Она хотела сказать ему прямо в глаза, что подло, несправедливо токарям высшего разряда Чекмареву, Куракину, тому же Малахову давать выгодную работу, а ей всегда подсовывать что попало, но мастер ушел.

В обеденный перерыв у цеховых дверей, там, где Жорка на стенде вывешивал свою «Горячую промывку», столпился народ.

— Любителю картошки — наше с кисточкой! — дурашливо поклонился Юльке Пашка Куракин.

— Какой картошки?

Юлька протиснулась к стенду и на белом листе «колючки» увидела себя. На снимке она крепко вцепилась в бигуди Зинки Огневой. На полу — опрокинутый котелок и рассыпанная картошка. «Ночной переполох», — прочла Юлька яркую надпись.

— Из-за чего это они? — смеясь, спросили в толпе.

— Гранина знает, где взять, — раздался знакомый хрипловатый голос Гаврилы Чекмарева.

«Позор… Какой позор!» — Горло вдруг сдавило, и дышать стало невыносимо трудно. Юлька рванулась, растолкала стоявших и побежала.

— Зря обидели человека, — раздался сочувственный возглас. Кто-то крикнул:

— Гранина!

Но Юлька уже не видела и не слышала ничего…

Трудно сказать, сколько прошло времени, прежде чем Юлька осознала наконец, что она в общежитии, в своей комнате, что сидит на кровати и что в окно ярко светит апрельское солнце. О стекло билась ранняя муха.

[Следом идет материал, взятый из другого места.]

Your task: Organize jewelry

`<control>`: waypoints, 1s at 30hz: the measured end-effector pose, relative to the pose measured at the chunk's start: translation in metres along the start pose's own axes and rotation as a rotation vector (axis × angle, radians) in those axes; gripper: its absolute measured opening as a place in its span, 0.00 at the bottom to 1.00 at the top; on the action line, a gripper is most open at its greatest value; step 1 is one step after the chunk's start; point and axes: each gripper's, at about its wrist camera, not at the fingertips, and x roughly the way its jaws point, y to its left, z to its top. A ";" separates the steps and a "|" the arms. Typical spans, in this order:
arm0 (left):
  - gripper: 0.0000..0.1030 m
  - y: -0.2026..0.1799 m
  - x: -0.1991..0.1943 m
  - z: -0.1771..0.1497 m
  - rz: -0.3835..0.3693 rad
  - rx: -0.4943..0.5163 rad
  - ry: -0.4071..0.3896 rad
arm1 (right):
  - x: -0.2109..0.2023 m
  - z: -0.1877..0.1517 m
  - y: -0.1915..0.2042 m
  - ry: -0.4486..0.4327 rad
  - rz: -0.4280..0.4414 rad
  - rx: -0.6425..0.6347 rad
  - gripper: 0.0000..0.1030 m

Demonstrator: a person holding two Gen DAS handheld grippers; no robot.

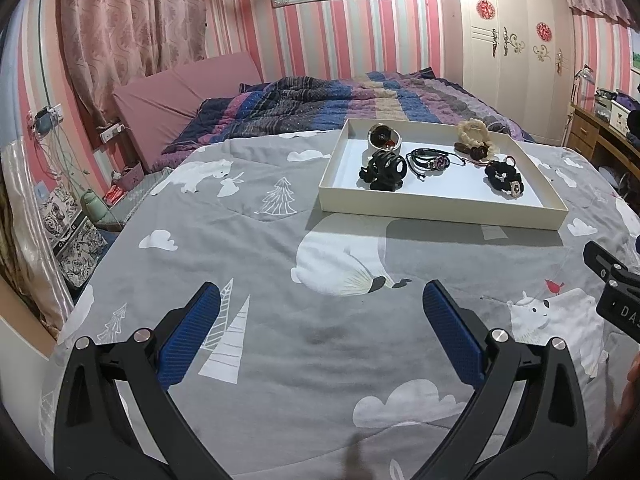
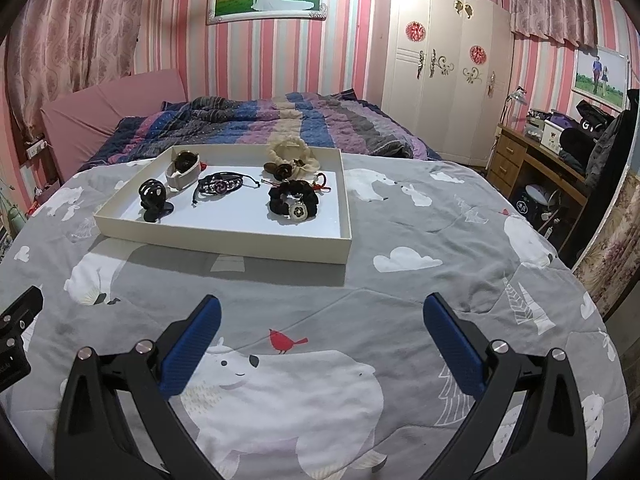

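Observation:
A shallow cream tray [image 1: 440, 202] [image 2: 224, 240] lies on the grey printed bedspread and holds the jewelry. In it are a black claw hair clip [image 1: 384, 170] [image 2: 153, 196], a black cord bracelet with a round charm [image 1: 430, 160] [image 2: 220, 186], a black scrunchie with a flower charm [image 1: 504, 178] [image 2: 294, 202], a cream braided band [image 1: 474, 130] [image 2: 292, 152] and a white bangle [image 1: 385, 138] [image 2: 183, 172]. My left gripper [image 1: 322, 300] hovers open over the bedspread, short of the tray. Open too, my right gripper [image 2: 322, 312] stands in front of the tray's near wall. Nothing is held.
A striped quilt [image 2: 260, 120] is bunched behind the tray, with a pink headboard cushion [image 1: 180, 96] at the left. A white wardrobe [image 2: 444, 60] and a cluttered wooden desk [image 2: 536, 160] stand to the right. The other gripper's black body [image 1: 612, 292] shows at the edge.

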 end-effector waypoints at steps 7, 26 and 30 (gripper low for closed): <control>0.97 0.001 0.002 0.000 0.004 -0.008 0.005 | 0.000 0.001 -0.001 0.001 0.000 0.003 0.98; 0.97 0.001 0.004 0.000 0.017 -0.004 0.006 | 0.001 0.001 -0.001 0.002 0.000 -0.001 0.98; 0.97 0.003 0.005 0.000 0.016 -0.011 0.008 | 0.001 0.001 0.000 0.004 0.002 -0.006 0.98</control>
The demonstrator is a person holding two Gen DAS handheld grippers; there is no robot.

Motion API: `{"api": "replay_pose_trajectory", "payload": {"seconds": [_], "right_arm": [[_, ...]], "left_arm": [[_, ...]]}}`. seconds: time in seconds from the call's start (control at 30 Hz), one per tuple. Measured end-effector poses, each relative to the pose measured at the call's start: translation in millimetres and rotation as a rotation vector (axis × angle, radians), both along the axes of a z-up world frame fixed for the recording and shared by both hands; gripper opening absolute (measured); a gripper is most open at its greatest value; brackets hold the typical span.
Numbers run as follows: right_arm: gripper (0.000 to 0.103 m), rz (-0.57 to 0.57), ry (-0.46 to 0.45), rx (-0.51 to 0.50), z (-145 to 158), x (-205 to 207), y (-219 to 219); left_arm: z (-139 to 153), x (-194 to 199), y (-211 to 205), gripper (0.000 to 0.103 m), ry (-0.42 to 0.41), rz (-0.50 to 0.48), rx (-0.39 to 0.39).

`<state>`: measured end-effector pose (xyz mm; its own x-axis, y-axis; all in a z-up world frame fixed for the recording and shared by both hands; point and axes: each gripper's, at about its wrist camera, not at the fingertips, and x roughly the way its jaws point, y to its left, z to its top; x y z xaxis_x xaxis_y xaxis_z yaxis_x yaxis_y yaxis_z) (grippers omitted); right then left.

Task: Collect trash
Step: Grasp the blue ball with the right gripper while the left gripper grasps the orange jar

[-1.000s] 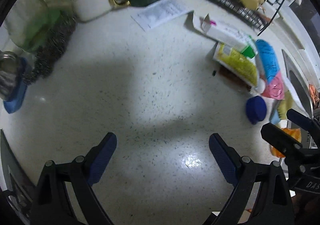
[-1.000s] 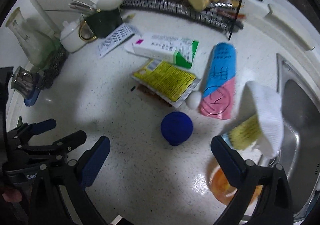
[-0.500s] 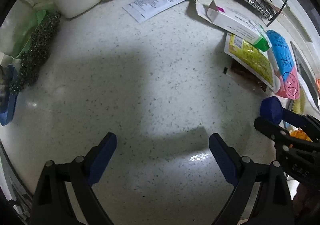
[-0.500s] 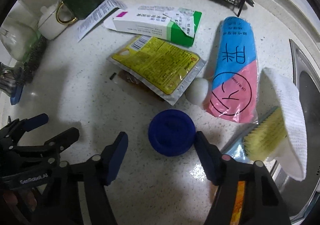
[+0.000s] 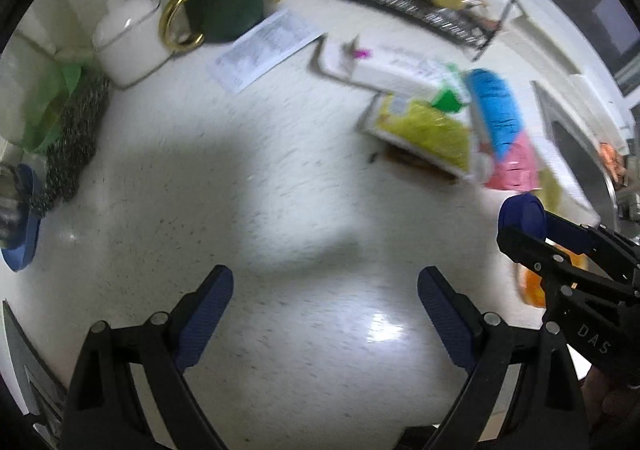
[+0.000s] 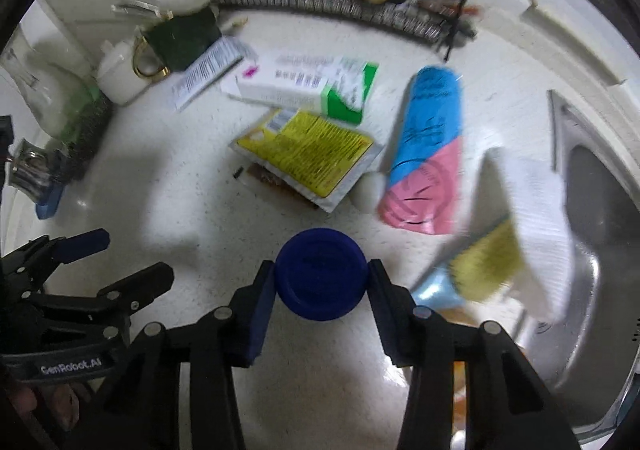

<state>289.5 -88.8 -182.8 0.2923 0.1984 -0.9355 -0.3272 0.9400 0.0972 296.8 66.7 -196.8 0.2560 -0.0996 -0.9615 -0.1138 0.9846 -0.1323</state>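
A round blue cap (image 6: 322,274) is gripped between the fingers of the right gripper (image 6: 322,286) above a speckled counter (image 6: 192,178). The left gripper (image 5: 324,306) is held wide open, nothing between its fingers.

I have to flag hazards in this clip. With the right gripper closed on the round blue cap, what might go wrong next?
The right gripper pinches the round blue plastic cap only at its curved edges, so it may pop out when lifted. Both views are motion-blurred, hinting at fast movement. The open left gripper sits close alongside, so the two might bump.
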Motion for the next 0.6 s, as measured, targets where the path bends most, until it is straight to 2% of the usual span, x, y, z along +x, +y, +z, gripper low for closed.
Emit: {"api": "replay_pose_trajectory", "payload": {"seconds": [0.13,0.3,0.6], "right_arm": [[0.043,-0.041,-0.058,0.014,28,-15,-22],[0.043,-0.104,-0.116,0.011,51,-44,-49],[0.043,-0.263,-0.155,-0.020,67,-74,-109]], "left_arm": [[26,-7,-19,0.092,-0.065,-0.047,-0.002],[51,-14,-61,0.092,-0.113,-0.139,-0.053],[60,-20,-135,0.092,-0.120,-0.307,-0.087]]}}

«Ну почему мне так не везет? Все складывается против меня. И эта фотография! Позор! Но что делать? А если уехать? — И Юлька с радостью подумала еще раз: — Уехать. В Дмитровку, к Вере Андреевне, а там дальше видно будет».

Юлька всегда помнила слова Веры Андреевны: «Если тебе будет плохо, приезжай».

Она выдвинула из-под кровати небольшой фанерный чемодан и стала торопливо складывать в него свои вещи. В бабушкину шаль увязала цигейковую дошку, любимую подушку-думку и туфли, в которых бегала на танцы. Сунула на самое дно чемодана письма Гриши, учебник алгебры за девятый класс. Среди вороха бумаг и газет в тумбочке ей попался старенький школьный альбом. Подумав, впихнула его поглубже в узел. «Наташе с дороги напишу», — решила она.

Наконец все было готово. Надев пальто, повязавшись теплой косынкой, Юлька подхватила чемодан и узел, вышла из комнаты и, оглянувшись по сторонам, заперла дверь, стараясь не греметь ключом. Не задерживаясь, прошла по коридору, повесила ключ в деревянном ящичке над столом дежурной и направилась к выходу. Хотелось исчезнуть из этого дома так, чтобы никто не окликнул, никто не посочувствовал. Раз и навсегда.

Узенький тротуарчик часто прерывался грязными немощеными въездами во дворы. Приходилось перепрыгивать через лужи, выбирать, где посуше. Чемодан оттягивал руку, узел чуть не волочился по земле.